To Have and To Hold (Victorian Trilogy)

The Sea of Trolls, by Nancy Farmer.

In this YA fantasy, Saxon boy Jack and his little sister Lucy are kidnapped by Vikings and, after a journey described in rather more realistically horrific detail than I expected, are sent on a quest to the land of the Jotuns (trolls.) I enjoyed this, especially once the grim “enslaved on a ship” first half was over. The second half is colorful and fun, and has a few nice surprises. I then read the two sequels, which were less coherent and less fun, but the first book comes to a reasonable conclusion and so you could reasonably stop there. My favorite character was Thorgil, a filthy, bad-tempered girl who wants to become a berserker and die gloriously. In the sequels she is less ferocious and more sane, and so less fun and more conventional.

My Horizontal Life: A Collection of One-Night Stands, by Chelsea Handler

Unreadable. I made it far in enough to note that there isn’t much actual sex, that it’s clearly fiction (maybe loosely based on fact) rather than the memoir it’s marketed as, and it’s so aggressively jokey that I felt as if the author was shrieking a comic monologue at me from six inches away. I can’t do better than this quote from the poor person at Publishers Weekly who had to read the whole thing:

“Anyone who laughs at the mere mention of vaginas and penises may find Handler's book almost as much fun as getting drunk and waking up in some stranger's bed.”
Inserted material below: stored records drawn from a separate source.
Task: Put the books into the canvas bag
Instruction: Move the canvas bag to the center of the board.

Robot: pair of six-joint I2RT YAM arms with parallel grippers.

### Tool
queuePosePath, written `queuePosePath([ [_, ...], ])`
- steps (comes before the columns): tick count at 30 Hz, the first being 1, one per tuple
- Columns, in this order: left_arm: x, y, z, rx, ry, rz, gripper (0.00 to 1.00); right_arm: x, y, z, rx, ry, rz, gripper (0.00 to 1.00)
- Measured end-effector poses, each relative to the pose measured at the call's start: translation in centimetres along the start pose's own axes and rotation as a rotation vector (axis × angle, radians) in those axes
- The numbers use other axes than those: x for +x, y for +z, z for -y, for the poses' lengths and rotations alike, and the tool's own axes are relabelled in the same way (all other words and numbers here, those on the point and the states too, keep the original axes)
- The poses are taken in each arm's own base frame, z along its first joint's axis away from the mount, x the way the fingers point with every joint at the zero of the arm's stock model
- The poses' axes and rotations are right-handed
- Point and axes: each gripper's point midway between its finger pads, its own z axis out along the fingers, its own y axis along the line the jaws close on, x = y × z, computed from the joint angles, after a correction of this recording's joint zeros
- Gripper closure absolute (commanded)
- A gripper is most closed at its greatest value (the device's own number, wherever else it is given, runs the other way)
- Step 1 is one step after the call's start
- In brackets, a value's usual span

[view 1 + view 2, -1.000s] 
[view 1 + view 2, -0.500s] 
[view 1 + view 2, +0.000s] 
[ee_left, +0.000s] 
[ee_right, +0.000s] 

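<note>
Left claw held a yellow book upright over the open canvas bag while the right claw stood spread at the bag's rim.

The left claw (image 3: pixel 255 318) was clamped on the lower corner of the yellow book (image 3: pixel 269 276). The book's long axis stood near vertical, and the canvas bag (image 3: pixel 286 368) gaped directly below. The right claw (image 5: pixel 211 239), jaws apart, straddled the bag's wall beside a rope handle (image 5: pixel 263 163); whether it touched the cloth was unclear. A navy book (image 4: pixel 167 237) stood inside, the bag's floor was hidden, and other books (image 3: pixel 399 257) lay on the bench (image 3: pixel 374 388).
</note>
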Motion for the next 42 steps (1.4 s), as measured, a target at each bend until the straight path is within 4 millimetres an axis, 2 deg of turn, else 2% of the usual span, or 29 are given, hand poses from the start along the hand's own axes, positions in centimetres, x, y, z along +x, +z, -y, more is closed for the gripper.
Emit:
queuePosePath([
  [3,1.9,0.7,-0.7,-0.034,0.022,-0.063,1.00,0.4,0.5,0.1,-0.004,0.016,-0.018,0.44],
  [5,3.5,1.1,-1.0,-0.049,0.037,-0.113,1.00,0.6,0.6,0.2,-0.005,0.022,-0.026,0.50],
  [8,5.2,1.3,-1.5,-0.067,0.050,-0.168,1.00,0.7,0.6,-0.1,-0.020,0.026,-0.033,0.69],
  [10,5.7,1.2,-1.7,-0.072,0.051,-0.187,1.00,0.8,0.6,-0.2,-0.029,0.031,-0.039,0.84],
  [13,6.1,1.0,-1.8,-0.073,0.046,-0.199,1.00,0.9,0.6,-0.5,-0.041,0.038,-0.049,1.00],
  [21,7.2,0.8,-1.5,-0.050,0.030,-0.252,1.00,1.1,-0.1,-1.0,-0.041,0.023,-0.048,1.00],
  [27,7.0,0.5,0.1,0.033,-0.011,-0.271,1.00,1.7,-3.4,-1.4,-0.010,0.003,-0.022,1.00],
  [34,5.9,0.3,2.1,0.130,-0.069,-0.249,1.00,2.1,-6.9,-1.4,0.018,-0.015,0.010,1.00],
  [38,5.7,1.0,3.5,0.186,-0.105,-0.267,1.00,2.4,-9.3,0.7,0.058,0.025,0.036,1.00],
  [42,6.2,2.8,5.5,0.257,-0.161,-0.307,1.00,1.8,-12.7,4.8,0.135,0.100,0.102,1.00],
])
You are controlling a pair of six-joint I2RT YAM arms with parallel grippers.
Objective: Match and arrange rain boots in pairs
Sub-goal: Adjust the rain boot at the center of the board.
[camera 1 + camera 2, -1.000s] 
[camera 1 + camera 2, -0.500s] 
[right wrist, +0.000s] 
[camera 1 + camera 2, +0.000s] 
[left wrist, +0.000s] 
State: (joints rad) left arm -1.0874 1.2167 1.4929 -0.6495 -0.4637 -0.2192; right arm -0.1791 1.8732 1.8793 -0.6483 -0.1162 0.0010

My Horizontal Life: A Collection of One-Night Stands
coffeeandink: (Default)

From: [personal profile] coffeeandink


Random romance rec because I never write things up any more: Meredith Duran's latest, Wicked Becomes You, which is very charming and reminds me a bit of my favorites by Loretta Chase.
oyceter: teruterubouzu default icon (Default)

From: [personal profile] oyceter


You have read it already?! I am jealous! Mine is still on order from Amazon and I desperately want it because a) turn-of-century romance!, b) no exoticism (I hope?), and c) the excerpt on her website was charming and adorable.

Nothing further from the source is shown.